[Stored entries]
.....

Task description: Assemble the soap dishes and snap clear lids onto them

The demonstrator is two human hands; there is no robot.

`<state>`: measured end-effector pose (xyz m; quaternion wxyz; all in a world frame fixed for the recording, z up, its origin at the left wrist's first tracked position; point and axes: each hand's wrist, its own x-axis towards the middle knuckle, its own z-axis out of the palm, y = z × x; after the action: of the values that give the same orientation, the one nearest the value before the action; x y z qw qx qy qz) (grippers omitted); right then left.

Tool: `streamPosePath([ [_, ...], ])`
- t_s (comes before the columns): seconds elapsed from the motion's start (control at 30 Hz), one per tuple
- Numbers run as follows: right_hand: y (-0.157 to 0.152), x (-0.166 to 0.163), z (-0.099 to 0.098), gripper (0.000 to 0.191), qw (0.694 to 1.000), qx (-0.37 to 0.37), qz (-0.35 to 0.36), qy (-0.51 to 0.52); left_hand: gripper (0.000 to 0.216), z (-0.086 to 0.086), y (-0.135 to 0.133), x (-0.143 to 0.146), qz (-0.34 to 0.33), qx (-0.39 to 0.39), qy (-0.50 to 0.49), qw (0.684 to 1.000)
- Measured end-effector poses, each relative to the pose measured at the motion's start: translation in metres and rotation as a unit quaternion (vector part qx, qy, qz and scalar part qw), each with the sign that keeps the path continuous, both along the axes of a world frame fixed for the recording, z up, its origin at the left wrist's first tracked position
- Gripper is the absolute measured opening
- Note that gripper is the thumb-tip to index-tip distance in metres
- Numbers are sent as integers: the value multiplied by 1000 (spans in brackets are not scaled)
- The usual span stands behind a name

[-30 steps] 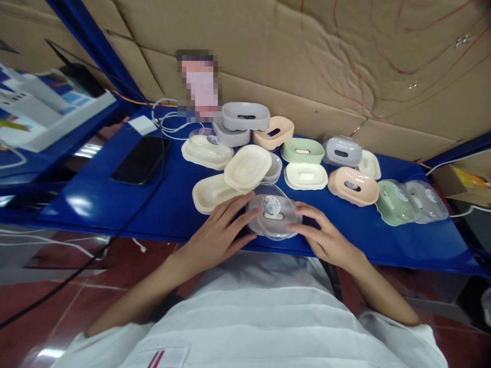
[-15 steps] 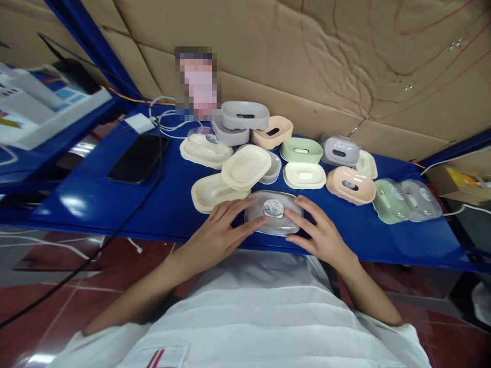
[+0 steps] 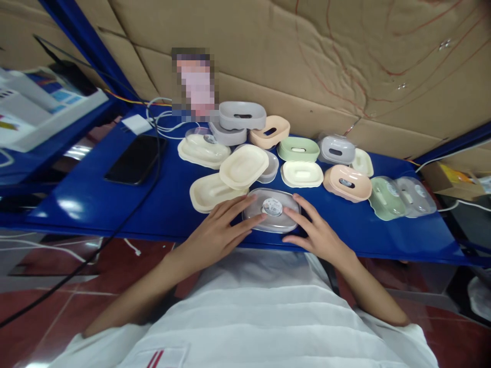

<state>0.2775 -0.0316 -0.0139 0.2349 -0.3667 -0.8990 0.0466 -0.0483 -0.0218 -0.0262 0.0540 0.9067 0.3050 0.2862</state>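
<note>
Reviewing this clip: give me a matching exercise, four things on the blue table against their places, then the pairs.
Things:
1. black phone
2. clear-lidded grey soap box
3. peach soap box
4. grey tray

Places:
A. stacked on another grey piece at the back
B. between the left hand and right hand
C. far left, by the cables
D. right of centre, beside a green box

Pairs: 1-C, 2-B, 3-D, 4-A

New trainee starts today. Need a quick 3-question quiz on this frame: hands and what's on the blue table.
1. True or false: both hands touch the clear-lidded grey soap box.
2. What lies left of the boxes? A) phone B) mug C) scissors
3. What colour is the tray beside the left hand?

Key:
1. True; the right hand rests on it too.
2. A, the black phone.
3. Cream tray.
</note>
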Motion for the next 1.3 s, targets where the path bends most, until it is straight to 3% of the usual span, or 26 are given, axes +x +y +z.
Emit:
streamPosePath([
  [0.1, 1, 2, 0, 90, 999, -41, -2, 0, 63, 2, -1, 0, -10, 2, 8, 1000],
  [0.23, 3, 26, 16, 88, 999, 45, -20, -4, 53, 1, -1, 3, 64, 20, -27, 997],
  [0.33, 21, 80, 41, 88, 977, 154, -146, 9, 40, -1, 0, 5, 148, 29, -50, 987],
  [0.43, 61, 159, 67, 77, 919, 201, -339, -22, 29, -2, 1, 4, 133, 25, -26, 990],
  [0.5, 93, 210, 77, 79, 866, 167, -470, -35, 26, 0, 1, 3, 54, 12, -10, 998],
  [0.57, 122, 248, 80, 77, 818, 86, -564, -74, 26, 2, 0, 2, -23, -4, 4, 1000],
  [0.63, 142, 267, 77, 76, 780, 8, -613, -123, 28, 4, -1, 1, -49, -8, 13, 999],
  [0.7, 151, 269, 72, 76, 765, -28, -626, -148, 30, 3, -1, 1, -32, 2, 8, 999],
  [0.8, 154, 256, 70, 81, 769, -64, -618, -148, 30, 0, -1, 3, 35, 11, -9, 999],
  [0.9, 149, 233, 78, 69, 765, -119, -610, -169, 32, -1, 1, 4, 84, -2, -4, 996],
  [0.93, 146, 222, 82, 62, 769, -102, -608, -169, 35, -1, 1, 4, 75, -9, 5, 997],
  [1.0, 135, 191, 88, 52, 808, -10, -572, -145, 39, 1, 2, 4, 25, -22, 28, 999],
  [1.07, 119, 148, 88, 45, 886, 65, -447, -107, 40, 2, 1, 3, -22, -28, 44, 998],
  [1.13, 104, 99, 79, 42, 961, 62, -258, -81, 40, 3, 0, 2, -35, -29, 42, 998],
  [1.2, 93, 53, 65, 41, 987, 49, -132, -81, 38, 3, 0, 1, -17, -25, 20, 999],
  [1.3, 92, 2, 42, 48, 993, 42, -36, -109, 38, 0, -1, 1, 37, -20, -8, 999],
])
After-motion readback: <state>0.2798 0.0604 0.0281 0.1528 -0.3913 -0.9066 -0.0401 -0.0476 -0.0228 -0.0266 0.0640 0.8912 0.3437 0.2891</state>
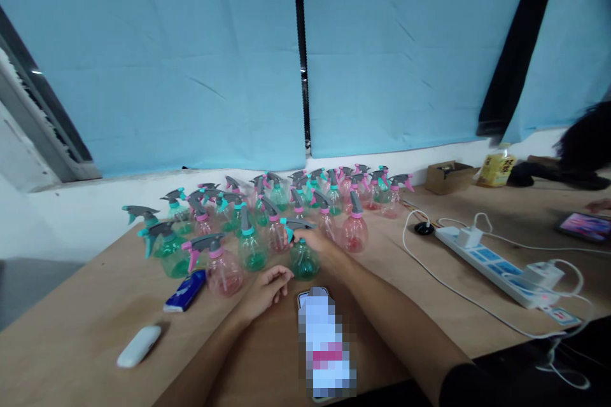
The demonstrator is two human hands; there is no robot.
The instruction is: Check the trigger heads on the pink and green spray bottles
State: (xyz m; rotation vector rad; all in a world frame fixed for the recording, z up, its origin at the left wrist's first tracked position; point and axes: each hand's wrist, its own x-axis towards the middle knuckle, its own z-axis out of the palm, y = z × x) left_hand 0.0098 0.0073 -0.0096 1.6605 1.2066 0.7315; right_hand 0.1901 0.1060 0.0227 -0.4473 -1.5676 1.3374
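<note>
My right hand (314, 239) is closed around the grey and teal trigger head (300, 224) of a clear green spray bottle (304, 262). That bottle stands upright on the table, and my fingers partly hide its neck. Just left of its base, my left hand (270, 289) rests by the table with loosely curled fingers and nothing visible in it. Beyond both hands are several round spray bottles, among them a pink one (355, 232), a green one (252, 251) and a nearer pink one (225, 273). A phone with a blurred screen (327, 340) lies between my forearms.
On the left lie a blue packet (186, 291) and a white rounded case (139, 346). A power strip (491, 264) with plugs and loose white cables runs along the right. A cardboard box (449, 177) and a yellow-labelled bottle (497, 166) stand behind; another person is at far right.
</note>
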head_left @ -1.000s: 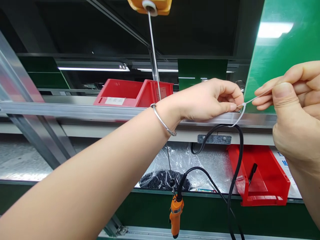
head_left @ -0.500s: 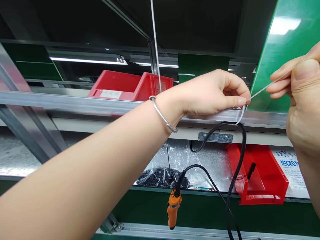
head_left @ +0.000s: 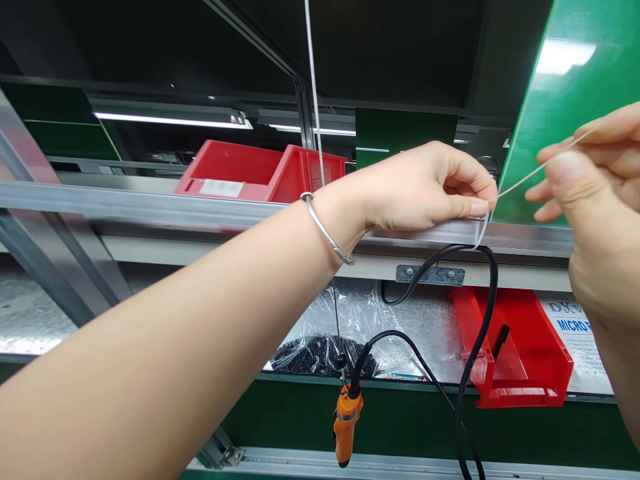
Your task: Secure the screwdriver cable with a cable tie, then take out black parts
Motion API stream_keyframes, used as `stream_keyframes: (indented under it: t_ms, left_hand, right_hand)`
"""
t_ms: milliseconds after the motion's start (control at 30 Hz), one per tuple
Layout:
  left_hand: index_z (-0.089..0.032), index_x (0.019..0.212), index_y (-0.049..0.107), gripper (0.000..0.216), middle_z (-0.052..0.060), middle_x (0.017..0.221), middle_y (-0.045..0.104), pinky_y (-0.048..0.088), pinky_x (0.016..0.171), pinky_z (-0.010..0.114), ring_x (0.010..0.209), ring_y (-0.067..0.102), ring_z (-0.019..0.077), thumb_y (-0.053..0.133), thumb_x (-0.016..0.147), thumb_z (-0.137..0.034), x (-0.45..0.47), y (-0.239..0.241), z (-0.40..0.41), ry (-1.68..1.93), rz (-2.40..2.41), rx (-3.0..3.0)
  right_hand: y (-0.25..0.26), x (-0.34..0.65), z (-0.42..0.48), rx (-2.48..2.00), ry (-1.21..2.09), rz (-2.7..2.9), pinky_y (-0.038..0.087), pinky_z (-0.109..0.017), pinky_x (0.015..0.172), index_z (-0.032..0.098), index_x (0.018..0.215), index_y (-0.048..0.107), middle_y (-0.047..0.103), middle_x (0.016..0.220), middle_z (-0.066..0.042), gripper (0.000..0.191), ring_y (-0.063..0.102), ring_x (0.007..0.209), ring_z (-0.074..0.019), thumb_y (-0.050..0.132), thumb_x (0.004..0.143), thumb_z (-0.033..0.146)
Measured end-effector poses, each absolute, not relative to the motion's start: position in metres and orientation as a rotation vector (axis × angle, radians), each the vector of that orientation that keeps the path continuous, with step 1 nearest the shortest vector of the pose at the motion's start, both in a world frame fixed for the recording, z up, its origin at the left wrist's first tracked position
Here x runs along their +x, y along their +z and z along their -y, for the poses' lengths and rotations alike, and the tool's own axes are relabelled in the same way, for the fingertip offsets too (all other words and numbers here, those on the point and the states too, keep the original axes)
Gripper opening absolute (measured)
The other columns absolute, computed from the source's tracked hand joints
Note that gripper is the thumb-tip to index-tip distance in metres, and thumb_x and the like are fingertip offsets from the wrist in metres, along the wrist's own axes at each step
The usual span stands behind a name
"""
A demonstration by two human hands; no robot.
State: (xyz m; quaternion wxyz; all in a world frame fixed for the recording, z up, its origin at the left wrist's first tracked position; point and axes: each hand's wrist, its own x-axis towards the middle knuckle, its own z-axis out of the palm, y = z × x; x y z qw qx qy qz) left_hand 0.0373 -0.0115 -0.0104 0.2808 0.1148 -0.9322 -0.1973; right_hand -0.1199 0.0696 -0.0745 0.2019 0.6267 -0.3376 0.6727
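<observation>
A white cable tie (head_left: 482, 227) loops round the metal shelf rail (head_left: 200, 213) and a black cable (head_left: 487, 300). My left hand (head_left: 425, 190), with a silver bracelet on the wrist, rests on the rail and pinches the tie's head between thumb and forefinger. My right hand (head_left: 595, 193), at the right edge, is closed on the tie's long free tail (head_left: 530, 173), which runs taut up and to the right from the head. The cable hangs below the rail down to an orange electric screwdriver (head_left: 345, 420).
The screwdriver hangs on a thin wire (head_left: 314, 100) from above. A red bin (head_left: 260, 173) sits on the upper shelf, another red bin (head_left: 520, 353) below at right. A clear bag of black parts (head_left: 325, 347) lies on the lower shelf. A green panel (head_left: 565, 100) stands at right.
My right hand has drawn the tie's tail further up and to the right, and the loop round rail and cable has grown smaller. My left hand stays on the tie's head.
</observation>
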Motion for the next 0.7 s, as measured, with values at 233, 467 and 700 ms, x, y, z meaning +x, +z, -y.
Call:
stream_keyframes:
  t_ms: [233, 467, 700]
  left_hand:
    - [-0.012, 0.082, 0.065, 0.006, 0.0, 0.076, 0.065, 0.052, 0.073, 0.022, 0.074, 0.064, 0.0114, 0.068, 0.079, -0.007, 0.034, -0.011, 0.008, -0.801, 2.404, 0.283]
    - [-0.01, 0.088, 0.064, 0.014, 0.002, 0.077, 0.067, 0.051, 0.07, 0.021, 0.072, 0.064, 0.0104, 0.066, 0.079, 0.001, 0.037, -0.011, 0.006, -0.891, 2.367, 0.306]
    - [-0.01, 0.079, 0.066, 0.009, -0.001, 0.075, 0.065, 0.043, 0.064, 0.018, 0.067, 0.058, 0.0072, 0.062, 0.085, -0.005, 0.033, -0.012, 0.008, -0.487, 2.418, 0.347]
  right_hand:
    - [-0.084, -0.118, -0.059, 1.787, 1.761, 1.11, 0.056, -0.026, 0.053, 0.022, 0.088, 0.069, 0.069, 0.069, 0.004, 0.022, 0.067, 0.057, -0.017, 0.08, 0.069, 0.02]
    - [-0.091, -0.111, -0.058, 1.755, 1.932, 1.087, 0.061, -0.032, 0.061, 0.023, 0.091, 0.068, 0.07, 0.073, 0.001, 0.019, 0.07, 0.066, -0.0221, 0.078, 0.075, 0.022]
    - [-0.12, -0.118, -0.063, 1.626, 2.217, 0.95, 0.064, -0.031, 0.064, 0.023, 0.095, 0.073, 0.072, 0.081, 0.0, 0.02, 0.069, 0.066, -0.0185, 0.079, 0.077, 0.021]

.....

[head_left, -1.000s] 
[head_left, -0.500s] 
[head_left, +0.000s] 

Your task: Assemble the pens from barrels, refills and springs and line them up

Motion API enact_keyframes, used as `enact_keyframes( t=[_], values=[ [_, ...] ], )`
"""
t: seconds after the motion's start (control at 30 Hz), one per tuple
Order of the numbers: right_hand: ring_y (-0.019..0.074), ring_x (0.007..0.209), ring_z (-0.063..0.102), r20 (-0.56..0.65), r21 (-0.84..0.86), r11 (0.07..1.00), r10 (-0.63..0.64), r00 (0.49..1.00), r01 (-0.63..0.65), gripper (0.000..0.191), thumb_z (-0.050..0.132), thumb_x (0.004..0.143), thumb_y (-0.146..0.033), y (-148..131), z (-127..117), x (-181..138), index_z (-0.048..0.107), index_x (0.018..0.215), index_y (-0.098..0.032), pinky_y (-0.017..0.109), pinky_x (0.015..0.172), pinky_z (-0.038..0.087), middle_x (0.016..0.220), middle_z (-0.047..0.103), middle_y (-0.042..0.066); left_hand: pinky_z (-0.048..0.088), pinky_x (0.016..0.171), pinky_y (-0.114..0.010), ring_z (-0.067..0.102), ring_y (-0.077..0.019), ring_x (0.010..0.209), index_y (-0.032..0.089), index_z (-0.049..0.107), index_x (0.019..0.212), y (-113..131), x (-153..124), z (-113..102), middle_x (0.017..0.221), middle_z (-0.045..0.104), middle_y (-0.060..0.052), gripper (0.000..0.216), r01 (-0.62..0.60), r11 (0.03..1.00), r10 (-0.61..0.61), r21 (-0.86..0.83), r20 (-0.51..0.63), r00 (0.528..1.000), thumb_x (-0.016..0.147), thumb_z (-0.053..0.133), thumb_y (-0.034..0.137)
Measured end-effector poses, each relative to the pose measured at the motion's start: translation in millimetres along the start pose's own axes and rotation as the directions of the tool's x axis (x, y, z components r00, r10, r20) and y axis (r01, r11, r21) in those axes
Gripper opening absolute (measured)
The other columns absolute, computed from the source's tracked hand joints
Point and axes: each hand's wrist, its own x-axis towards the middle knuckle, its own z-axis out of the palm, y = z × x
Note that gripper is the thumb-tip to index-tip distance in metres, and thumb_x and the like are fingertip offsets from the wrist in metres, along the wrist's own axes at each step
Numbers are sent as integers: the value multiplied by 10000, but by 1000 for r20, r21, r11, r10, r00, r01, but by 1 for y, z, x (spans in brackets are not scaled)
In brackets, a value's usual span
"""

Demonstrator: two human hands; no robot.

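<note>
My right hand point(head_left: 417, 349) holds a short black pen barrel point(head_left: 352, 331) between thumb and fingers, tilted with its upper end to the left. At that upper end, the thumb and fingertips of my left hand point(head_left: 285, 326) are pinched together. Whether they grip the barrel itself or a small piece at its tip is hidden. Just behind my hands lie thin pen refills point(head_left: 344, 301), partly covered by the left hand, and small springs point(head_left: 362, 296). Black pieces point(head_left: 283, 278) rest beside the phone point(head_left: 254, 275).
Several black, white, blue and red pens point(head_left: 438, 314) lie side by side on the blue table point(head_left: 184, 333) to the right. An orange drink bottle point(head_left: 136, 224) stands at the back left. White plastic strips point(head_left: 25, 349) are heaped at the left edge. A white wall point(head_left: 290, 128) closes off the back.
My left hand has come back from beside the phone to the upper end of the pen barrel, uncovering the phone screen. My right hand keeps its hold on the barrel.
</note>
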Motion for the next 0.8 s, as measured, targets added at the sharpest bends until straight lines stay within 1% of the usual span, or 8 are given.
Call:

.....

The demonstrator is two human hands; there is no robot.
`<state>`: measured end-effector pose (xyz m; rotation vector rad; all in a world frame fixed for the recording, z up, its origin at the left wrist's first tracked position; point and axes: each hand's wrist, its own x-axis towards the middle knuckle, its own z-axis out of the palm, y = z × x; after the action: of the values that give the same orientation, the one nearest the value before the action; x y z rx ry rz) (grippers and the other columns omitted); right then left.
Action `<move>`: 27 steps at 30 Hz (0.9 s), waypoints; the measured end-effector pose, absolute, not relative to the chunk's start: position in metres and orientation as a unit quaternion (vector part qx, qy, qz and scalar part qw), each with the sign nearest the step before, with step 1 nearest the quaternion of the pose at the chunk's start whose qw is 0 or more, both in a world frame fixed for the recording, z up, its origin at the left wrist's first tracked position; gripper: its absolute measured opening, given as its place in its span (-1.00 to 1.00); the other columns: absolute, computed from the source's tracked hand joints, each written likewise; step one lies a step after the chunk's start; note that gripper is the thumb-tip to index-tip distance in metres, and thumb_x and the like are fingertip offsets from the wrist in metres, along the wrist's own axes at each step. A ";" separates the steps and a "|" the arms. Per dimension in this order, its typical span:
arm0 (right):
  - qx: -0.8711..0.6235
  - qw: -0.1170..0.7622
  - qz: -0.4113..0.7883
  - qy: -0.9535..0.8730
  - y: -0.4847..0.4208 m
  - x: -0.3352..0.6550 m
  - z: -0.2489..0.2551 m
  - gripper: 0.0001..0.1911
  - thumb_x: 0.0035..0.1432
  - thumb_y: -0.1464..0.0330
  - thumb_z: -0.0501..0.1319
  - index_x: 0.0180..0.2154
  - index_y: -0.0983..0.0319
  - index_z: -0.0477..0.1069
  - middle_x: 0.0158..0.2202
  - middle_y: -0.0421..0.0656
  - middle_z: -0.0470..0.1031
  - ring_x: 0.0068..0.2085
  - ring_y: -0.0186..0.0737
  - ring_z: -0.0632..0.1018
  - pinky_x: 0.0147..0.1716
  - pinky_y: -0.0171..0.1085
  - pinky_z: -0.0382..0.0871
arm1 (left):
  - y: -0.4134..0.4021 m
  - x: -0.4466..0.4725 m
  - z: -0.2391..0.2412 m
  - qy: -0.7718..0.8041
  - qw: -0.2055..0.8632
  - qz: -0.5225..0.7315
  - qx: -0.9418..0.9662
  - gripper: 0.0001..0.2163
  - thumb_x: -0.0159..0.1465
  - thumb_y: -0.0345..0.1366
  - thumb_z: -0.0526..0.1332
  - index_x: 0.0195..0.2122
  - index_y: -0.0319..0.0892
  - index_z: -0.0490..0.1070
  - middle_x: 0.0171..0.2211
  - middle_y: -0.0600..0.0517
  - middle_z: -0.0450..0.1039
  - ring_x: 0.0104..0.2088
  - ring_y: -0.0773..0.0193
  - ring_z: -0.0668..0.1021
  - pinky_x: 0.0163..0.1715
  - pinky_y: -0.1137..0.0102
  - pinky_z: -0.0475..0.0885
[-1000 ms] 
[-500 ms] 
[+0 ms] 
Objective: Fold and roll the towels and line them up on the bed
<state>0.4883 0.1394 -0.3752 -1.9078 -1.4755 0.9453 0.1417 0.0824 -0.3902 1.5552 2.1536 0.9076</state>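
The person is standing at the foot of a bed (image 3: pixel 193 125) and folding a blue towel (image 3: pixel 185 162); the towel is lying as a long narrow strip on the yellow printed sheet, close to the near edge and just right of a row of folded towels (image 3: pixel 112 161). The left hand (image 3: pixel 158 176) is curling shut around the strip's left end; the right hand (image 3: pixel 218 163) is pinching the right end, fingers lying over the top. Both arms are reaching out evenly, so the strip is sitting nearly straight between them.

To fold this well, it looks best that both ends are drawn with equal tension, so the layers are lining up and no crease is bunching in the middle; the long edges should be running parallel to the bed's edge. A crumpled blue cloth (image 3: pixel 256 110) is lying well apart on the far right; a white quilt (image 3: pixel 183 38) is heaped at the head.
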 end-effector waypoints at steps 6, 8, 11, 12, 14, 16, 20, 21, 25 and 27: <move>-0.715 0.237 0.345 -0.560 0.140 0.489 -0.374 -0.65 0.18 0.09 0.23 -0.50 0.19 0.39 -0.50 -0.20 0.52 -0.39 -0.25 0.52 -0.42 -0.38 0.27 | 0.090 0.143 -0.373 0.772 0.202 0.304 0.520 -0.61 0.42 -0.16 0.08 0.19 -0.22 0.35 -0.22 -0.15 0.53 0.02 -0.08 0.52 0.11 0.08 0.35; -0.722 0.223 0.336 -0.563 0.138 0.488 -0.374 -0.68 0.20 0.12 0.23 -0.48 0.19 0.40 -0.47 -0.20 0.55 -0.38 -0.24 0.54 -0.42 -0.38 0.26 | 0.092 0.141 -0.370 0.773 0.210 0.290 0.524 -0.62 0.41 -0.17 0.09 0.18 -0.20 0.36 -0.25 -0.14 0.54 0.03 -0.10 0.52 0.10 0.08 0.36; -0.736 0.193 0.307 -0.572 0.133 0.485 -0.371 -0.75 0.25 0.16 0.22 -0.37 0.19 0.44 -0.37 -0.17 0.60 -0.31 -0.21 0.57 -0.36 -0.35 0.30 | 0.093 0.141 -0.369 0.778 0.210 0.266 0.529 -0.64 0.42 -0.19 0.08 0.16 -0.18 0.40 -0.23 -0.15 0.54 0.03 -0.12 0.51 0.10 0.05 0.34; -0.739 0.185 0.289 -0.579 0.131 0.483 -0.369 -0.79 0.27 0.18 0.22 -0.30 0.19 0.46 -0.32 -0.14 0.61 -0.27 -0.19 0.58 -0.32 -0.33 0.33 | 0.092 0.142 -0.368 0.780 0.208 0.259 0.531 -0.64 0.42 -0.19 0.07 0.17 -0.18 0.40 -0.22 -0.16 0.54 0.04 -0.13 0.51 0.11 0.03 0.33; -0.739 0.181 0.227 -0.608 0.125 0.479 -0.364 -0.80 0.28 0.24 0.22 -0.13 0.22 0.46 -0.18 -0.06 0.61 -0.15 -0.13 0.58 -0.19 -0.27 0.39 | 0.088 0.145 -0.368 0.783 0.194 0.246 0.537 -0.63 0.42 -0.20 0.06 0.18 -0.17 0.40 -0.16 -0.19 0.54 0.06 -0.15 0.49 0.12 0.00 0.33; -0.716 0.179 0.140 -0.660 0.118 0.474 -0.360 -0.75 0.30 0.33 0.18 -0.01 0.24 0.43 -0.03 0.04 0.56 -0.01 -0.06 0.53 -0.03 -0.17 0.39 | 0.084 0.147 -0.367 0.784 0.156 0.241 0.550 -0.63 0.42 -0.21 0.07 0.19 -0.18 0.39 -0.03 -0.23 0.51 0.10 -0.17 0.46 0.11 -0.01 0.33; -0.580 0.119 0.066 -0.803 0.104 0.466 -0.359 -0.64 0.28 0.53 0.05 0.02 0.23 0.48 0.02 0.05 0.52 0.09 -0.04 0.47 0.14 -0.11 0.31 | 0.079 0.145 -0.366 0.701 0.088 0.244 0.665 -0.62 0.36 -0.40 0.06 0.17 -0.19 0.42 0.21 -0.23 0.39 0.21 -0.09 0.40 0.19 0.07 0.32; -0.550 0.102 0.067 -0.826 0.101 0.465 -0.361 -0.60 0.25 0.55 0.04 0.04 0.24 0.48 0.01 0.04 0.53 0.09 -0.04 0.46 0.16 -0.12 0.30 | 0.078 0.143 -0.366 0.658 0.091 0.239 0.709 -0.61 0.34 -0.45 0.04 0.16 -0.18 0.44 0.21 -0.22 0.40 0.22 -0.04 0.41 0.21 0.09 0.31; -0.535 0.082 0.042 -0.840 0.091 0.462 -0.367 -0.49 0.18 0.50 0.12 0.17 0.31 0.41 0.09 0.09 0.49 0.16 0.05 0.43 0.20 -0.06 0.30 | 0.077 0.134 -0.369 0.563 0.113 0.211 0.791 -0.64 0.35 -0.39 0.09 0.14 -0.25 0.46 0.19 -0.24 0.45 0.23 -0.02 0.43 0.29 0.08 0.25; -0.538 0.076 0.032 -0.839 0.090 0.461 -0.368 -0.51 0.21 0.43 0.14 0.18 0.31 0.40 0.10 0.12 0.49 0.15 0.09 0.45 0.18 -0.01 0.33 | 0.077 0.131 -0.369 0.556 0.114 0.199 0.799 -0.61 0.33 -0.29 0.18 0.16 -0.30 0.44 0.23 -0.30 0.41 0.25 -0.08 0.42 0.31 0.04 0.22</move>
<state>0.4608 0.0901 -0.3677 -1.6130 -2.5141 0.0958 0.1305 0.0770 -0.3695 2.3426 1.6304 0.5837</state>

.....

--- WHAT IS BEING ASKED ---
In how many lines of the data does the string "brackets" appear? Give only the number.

--- FINISHED TASK ---
3